Under the Agreement, D. E. Shaw has agreed to appear in person or by proxy at any annual or special meeting of the Company’s stockholders held during the Cooperation Period and to vote its shares of the Company’s common stock (i) in favor of the slate of directors nominated by the Board for election, and in accordance with the recommendations of the Board on all other proposals and (ii) against the removal of any incumbent directors or the election of any director nominees not recommended by the Board; provided that D. E. Shaw may vote in its sole discretion on any proposal with respect to an extraordinary transaction; provided, further, that if both Institutional Shareholder Services and Glass, Lewis & Co. recommend otherwise with respect to any of the Company’s proposals at any such meeting (other than proposals relating to the election or removal of directors, the size of the Board, or filling vacancies on the Board), D. E. Shaw is permitted to vote in accordance with the ISS and Glass Lewis recommendation. The Company and D. E. Shaw also agreed to customary mutual non-disparagement obligations.
The foregoing description is qualified in its entirety by reference to the Agreement, a copy of which is attached hereto as Exhibit 10.1 and is incorporated herein by reference.
Item 5.02. | Departure of Directors or Certain Officers; Election of Directors; Appointment of Certain Officers; Compensatory Arrangements of Certain Officers. |
The information set forth in Item 1.01 of this Current Report on Form 8-K is incorporated into this Item 5.02 by reference.
On June 13, 2022, the Board appointed Amy B. Lane and V. James Vena to the Board, effective June 14, 2022, with an initial term expiring at the 2022 Annual Meeting.

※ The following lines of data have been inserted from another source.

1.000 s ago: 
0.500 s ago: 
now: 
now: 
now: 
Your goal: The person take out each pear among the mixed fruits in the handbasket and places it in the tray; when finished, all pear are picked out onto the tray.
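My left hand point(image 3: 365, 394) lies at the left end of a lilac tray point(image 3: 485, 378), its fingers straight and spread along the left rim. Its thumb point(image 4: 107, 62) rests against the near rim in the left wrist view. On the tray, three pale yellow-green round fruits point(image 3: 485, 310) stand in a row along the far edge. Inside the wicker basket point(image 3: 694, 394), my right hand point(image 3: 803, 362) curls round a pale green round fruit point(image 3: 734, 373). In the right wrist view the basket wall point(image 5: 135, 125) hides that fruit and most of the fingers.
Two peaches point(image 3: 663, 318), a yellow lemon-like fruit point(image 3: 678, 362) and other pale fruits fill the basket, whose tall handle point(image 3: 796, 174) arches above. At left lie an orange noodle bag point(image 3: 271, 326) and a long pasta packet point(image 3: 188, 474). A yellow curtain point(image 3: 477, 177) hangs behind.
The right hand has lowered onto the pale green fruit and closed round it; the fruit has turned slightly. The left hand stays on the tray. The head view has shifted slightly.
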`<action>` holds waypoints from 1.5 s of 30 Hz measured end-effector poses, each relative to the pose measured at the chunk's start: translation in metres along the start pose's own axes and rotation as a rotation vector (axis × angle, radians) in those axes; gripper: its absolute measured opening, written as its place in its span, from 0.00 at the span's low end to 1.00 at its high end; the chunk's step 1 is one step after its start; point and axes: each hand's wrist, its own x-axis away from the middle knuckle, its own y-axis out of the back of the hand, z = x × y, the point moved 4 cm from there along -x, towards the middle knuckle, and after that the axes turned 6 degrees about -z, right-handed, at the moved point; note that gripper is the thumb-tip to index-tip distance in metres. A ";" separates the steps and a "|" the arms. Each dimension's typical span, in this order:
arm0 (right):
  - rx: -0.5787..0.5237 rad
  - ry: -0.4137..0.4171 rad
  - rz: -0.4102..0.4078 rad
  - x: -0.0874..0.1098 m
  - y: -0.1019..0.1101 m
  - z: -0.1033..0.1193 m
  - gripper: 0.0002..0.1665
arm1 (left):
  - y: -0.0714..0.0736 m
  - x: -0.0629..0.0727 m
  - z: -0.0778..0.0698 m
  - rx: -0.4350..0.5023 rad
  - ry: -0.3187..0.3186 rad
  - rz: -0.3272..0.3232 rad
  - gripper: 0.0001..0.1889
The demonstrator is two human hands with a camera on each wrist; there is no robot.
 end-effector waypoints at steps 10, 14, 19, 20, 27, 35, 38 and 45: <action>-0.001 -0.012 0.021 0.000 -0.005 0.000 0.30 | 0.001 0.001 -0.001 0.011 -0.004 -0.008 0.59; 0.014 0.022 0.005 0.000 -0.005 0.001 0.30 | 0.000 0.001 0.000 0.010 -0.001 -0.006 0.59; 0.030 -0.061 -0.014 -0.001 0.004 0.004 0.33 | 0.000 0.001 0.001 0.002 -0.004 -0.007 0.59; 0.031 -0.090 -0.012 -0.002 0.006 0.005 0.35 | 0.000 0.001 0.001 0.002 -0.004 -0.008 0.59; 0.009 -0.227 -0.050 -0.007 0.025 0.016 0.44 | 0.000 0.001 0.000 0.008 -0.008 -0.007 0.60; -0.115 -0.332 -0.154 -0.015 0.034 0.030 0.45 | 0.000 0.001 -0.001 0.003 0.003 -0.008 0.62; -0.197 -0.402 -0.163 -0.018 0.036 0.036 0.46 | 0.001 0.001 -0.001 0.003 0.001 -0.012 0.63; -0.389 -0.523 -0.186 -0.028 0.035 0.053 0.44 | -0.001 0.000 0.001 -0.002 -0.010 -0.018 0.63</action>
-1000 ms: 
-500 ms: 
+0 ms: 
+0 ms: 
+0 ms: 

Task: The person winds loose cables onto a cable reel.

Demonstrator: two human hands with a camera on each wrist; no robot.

The Board has determined that each New Director (A) qualifies as an “independent director” under the applicable rules of the New York Stock Exchange and the rules and regulations of the SEC and the Board’s more stringent standards for determining director independence, and (B) satisfies the guidelines and policies with respect to service on the Board applicable to all non-management directors.
Concurrently with their appointment to the Board, the Board and all applicable committees thereof appointed (i) Ms. Lane and Mr. Vena to the Audit and Finance Committee of the Board, (ii) Ms. Lane to the Compensation and Human Resources Committee of the Board and (iii) Mr. Vena to the Governance Committee of the Board. Pursuant to the Agreement, the Board and all applicable committees thereof shall take all necessary actions to maintain each New Director as a member of such committees for the duration of the Cooperation Period; provided that, for the duration of the Cooperation Period, each such New Director remains eligible to serve on such committee under the applicable rules and regulations of the New York Stock Exchange and the SEC.
Upon their appointment to the Board, each of the New Directors will participate in the Company’s standard non-employee director compensation program as described in the Company’s Current Report on Form 8-K filed with the SEC on September 28, 2021.
There are no arrangements or understandings between either of the New Directors and any other person pursuant to which the New Directors were elected to the Board, other than with respect to the matters referred to in Item 1.01. There are no transactions in which the New Directors have or will have an interest that would be required to be disclosed pursuant to Item 404(a) of Regulation S-K under the Securities Exchange Act of 1934, as amended, at this time.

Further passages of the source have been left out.